Al mismo tiempo, lo bello de este poema es que da a ver que no se trata de una experiencia privilegiada o exclusiva. Nadie parece estar excluido, es lo que pasa, lo que nos pasa a nosotros, la acuidad de la persona, la movilidad del yo, todos sin unidad, seres del sin y sin con. Viven en nosotros innúmeros, lo sé porque me he atrevido a ignorarme. Lo que uno sabe es porque uno se ignora. Saber es ignorar, ignorar es saber. Cuando presiento que estoy habitado me sé sin saberme. Me conozco desconociéndome, Pessoa dice que conocer es desconocerse concienzudamente.
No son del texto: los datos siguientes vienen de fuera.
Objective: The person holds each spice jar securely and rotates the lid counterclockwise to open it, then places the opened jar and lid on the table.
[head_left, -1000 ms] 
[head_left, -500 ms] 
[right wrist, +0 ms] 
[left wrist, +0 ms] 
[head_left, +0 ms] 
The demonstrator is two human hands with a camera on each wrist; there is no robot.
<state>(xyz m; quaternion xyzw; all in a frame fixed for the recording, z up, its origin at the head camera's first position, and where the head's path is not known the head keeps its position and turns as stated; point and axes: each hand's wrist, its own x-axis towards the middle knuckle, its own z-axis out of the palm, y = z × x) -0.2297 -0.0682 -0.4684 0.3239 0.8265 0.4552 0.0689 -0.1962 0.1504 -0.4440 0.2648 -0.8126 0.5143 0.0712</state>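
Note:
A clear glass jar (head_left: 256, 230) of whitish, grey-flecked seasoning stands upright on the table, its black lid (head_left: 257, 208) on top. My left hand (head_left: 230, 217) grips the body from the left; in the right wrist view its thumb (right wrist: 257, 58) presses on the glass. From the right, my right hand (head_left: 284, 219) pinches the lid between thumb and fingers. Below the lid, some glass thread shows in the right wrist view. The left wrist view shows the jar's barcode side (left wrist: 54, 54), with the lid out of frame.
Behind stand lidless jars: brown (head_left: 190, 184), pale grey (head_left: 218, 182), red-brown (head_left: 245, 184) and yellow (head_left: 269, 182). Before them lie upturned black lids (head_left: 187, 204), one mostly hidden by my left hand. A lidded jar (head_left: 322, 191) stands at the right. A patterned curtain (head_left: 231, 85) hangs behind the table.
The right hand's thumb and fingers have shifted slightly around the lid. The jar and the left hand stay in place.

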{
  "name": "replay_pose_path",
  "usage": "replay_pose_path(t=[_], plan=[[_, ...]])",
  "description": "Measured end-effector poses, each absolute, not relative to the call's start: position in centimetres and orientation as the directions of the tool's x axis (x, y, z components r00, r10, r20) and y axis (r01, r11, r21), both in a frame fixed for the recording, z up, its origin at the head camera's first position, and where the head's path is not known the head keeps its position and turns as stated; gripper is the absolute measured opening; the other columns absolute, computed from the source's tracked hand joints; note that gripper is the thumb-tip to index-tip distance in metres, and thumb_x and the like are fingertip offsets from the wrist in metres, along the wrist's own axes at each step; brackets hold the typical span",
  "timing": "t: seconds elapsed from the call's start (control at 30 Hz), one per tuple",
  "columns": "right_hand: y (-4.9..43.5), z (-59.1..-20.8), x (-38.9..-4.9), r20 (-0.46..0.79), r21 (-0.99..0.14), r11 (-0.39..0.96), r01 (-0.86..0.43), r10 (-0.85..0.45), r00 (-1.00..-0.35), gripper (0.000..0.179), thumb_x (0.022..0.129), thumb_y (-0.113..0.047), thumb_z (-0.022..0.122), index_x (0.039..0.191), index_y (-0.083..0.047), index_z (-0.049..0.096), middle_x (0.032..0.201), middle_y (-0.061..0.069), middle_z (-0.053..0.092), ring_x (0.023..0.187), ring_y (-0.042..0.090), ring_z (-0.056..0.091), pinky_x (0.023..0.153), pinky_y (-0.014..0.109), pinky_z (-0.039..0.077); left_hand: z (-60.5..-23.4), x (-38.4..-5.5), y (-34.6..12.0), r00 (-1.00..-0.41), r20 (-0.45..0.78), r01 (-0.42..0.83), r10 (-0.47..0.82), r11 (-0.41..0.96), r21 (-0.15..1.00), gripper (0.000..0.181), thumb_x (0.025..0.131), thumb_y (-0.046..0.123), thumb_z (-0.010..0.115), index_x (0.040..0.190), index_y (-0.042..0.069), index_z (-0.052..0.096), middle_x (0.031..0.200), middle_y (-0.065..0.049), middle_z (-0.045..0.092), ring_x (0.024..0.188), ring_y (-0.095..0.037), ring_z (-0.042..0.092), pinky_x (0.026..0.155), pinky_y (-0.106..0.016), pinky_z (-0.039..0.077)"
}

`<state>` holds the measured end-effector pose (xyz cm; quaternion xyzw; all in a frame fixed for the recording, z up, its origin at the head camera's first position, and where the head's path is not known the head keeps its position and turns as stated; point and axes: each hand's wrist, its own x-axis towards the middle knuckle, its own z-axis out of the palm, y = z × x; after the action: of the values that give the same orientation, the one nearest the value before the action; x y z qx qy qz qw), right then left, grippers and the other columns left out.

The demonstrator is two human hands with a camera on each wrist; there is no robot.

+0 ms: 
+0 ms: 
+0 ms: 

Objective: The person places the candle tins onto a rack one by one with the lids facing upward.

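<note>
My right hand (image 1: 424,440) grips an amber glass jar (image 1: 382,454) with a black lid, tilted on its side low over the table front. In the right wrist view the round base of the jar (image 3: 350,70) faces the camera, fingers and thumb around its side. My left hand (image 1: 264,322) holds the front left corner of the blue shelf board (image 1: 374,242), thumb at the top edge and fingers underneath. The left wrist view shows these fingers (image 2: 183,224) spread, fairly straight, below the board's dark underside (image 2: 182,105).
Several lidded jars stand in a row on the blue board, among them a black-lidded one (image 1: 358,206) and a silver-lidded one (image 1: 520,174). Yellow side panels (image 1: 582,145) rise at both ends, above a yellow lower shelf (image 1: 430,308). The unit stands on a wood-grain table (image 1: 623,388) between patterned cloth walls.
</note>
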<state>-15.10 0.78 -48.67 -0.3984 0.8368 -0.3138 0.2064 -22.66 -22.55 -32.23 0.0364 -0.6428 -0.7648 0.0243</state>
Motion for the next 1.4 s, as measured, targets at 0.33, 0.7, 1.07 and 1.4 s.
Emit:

La conciencia es el órgano del desconocimiento metódico, del no pensar riguroso, del no saber continuo y completo.
¿Quién soy yo? Un lugar, el espacio para escribir que no soy nadie. Lugar de encuentro de quienes no existen, un lugar tan real como otro cualquiera. Un recinto lleno de gente. Para llegar a pensar uno tiene que volverse todos y nadie. Hay que aceptar que se es nada para que ese lugar aparezca. Lo bello es que se trata de un lugar de encuentro, quizás el único que merezca ese nombre. Todos los demás simulan ser eso pero sólo son lugares para desencontrarse. Vivimos en un mundo sin lugar. No tenemos lugar en él pero es que no existe ninguno, no hay sino espacios agotados, tierras yermas, aguas desconsoladas. El único lugar que nos queda es un no lugar para el encuentro de las no personas. Ese lugar tiene un nombre, escritura y el sentimiento que lo custodia no podría ser otro que la saudade.
Pero, ¿acaso se trata de una simple alienación? Como si cualquiera pudiera hacerlo y entonces, casi sin esfuerzo, lo que es el único lugar libre podría volverse de inmediato un territorio anhelado, un predio. Este lugar es libre, por eso es tan bella esa palabra, no es casa ni espacio ni lar. Es así como la piensa el poeta Yves Bonnefoy. El lugar es un rincón, entre nosotros el margen. Es el lugar inhabitable de los seres que se otrean sólo a costa de renunciar al espacio. Quedan márgenes y esta escritura es marginal. Es la forma de habitar un mundo sin habitación ni morada. O la morada anónima que Pessoa conoció, un pequeño cuarto perdido en la vasta ciudad. El que se atreve a deshacerse, ese y solo ese debería decir yo, lo demás es la voz impostada y autoritaria de un yo regulado, un yo tiránico y pernicioso. Este que dice yo es inocente, no pretende nada, no podría hacer daño. Es un alma buena, un hombre inofensivo, un ser sin ambición ni potencia. Es el desahuciado del destino. Y dice, existo, existo luego pienso, y pienso lo que siento y es eso lo que escribo, mi yo no dirige nada, no impone nada, es un yo que me da la experiencia, el poder de experimentar conmigo. Ni siquiera la decisión, eso me toca, eso hago, existo, luego pienso y hablo y soy yo, somos muchos y yo, muchos que soy yo, yo en medio de muchos, la transmutación de los pronombres, el retorno a la inocencia.
Que callen todos ahora, por un momento, quiero hablar, voy a decir una palabra. ¿Qué palabra será? La palabra de la superación de la sombra del terrible vacío. La única palabra que queda: yo escribo.